5 of 186 comments (clear)

  1. Re:Erm.. huh? by mabinogi · · Score: 3, Interesting

    1.5Mbps ADSL.
    5 Seconds to refresh the page on slashdot. That's just to getting the page to actually blank and refresh, there's still then the time it takes to load all the comments.
    Sometimes it's near instant, but most of the time it's around about that.
    Most of the time is spent "Waiting for slashdot.org", or "connecting to images.slashdot.org".
    It used to be a hell of a lot worse, but I installed adblock to eliminate all the extra unecesary connections (google analytics, and the various ad servers). I didn't care about the ads or the tracking, it just bugged me that those things made my browsing experience slower.
    I find it funny that this guy is suggesting spreading across multiple hosts, it's my completely unscientific and entirely anecdotal experience that the more host names the browser has to resolve to load the page, the longer it takes before you get to see anything.

    I'm in Australia so there's a minimum 200 ms latency on roundtrips - five roundtrips and you've added 1 second to the rendering time. Approaches that add extra DNS lookups really aren't going to help. (Though the DNS lookups themselves aren't necesarily going to take 200ms - they could be much faster if they're in my ISPs DNS cache, or the could be longer if it's got to query them)

    --
    Advanced users are users too!
  2. Re:HTTP Pipelining by baadger · · Score: 4, Interesting
    This is NOT just Opera fanboyism, but Opera however *does* do pipelining by default (with a safe fallback)

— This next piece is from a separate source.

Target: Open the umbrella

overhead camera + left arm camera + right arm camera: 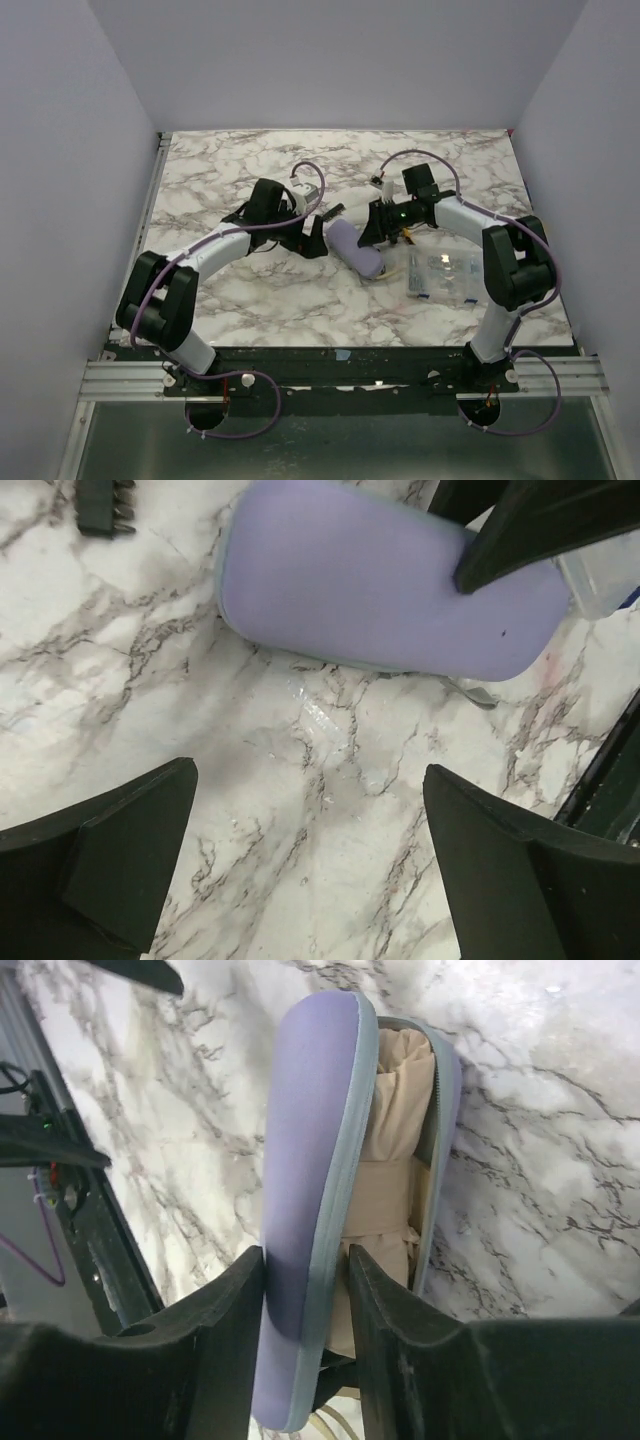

    Opera pipelines by default - and uses heuristics to control the level of pipelining employed depending on the server Opera is connected to
    Reference
  3. Re:Simulation software available? by ggvaidya · · Score: 4, Interesting

    You could try using Sloppy. I've only ever heard about it because its programmer has a very nice page on getting a free Thwarte FreeMail certificate to work with Java WebStart, so this isn't a recommendation or anything. Looks pretty decent, though.

  4. Re:HTTP/1.1 Design by x2A · · Score: 4, Interesting

    The limit's not to do with your connection speed as such - it's to do with being polite and not putting too much drain on the server your downloading from.

    --
    The revolution will not be televised... but it will have a page on Wikipedia
  5. Re:Erm.. huh? by orasio · · Score: 3, Interesting

    User perception of responsiveness on interfaces has a lower bound of 200 ms. Some times even lower.

    Just because 1 seconds seems fast, it doesn't mean that it's fast enough to stop improving.
    When you reach that 200ms barrier, the interface has perfect responsiveness, a bigger interval is always perfectible.